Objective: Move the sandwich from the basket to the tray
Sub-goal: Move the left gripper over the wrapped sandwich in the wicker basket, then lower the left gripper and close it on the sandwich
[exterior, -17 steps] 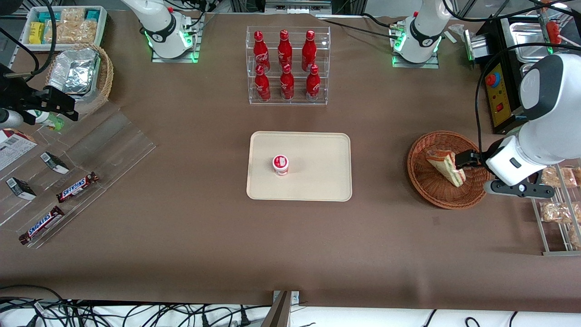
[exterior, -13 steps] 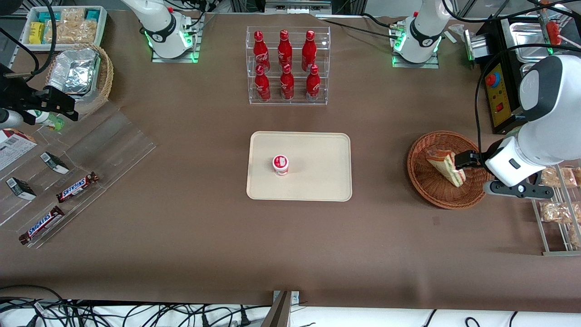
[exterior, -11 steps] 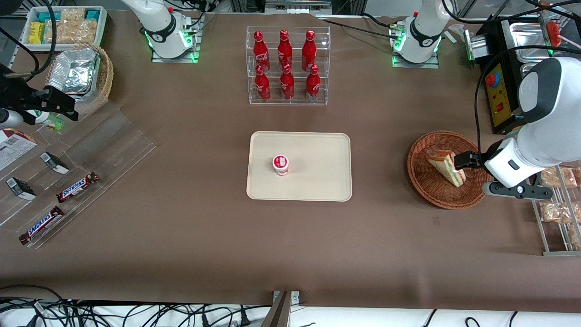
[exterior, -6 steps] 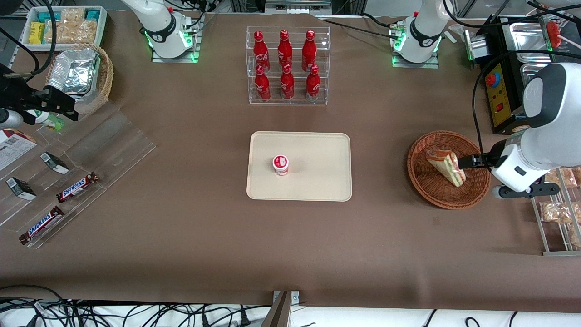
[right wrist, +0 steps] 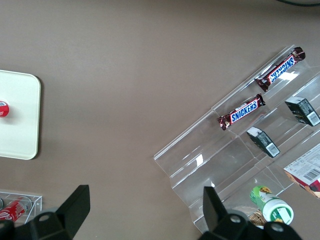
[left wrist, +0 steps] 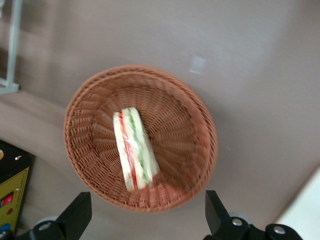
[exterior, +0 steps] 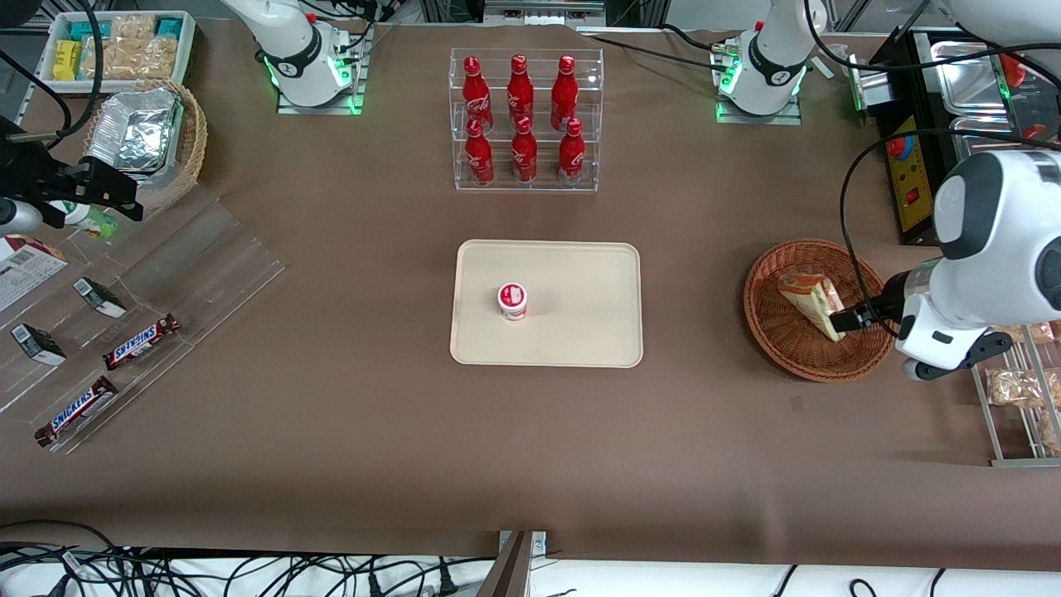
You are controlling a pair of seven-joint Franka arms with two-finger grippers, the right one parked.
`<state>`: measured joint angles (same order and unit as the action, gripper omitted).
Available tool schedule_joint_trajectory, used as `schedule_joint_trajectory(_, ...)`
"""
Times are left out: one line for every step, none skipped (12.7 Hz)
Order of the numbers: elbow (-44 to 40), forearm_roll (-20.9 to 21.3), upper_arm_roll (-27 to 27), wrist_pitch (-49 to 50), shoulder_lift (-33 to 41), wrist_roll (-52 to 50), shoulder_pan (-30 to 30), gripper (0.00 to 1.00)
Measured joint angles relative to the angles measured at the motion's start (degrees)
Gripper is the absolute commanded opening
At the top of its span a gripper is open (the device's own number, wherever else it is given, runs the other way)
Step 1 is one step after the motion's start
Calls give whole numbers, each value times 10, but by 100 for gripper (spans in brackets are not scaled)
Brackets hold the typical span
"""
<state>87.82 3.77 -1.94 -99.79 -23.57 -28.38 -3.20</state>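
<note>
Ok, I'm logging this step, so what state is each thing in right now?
sandwich: lying in the basket, not gripped.
basket: holds only the sandwich.
tray: flat, carrying one small cup, upright.
gripper: open, above the basket.
bottles: upright in their rack.

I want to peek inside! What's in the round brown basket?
One wrapped sandwich lies inside the basket, with woven wicker around it. The wicker right under it is covered. The open tool hovers above, not touching it.
</note>
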Motion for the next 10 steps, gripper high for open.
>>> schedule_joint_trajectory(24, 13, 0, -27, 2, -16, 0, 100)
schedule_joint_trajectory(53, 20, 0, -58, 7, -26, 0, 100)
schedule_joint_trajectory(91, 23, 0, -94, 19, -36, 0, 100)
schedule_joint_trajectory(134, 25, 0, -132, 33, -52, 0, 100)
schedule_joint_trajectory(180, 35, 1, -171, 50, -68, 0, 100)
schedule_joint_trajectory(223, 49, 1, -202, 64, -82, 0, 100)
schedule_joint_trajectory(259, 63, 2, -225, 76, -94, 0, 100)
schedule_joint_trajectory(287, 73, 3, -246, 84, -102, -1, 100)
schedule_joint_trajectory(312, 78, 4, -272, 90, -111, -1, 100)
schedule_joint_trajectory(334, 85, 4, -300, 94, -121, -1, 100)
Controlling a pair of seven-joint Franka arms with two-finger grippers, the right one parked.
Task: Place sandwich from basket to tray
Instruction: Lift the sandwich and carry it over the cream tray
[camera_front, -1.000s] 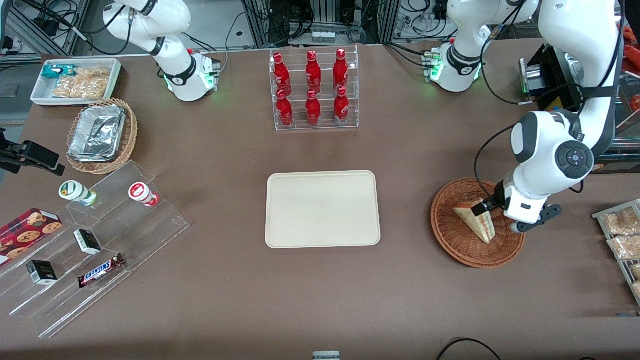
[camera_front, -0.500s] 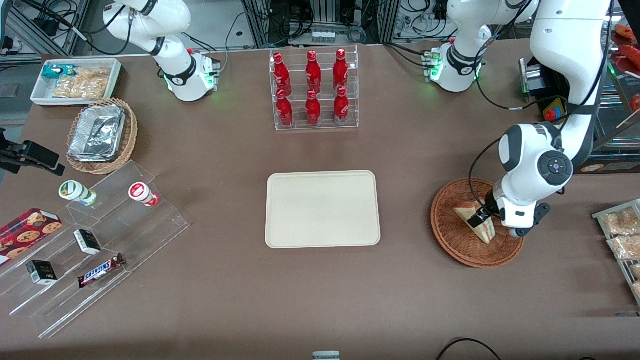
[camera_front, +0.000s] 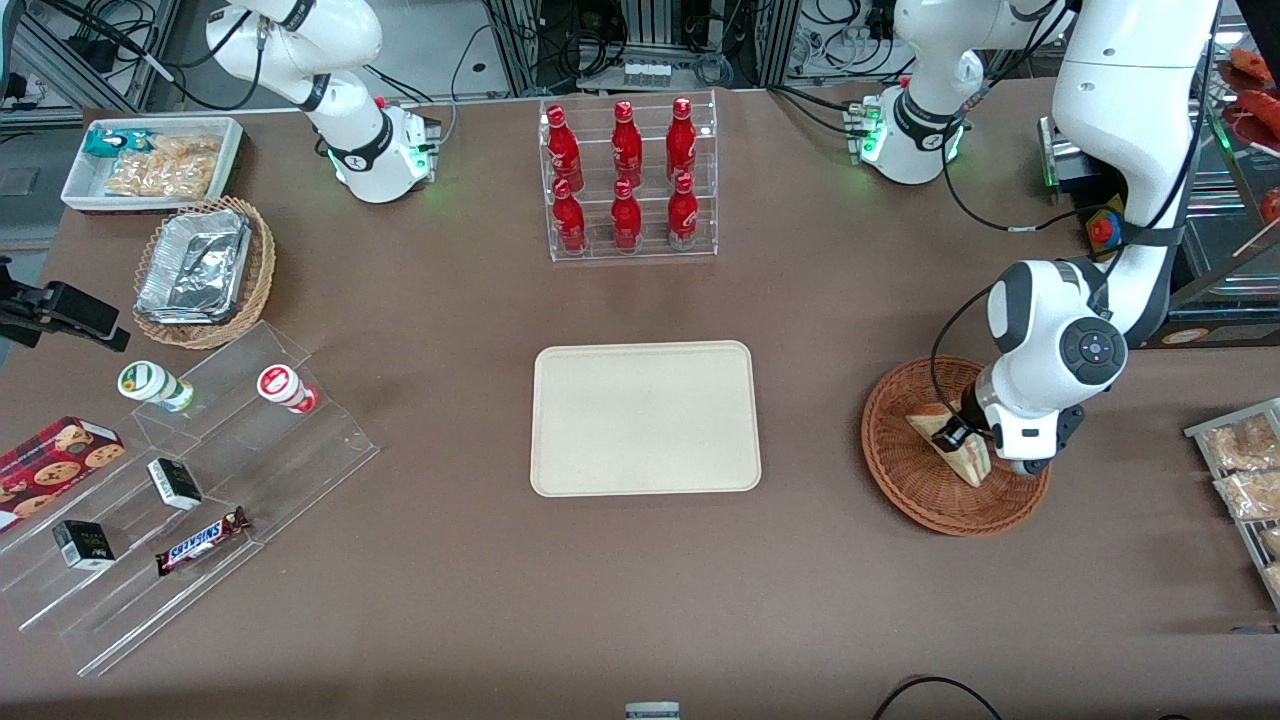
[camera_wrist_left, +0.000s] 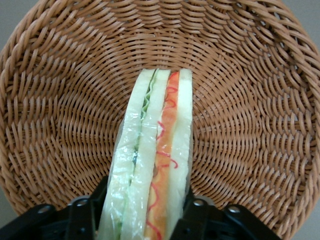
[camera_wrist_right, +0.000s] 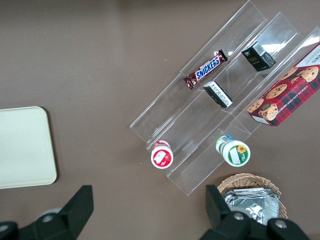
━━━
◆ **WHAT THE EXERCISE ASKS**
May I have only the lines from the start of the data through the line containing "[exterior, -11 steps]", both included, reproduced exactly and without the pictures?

◆ **FINISHED EXERCISE**
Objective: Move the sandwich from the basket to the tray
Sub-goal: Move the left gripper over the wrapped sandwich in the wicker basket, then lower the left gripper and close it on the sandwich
[exterior, -17 steps] 
[exterior, -13 steps] 
[exterior, -11 steps] 

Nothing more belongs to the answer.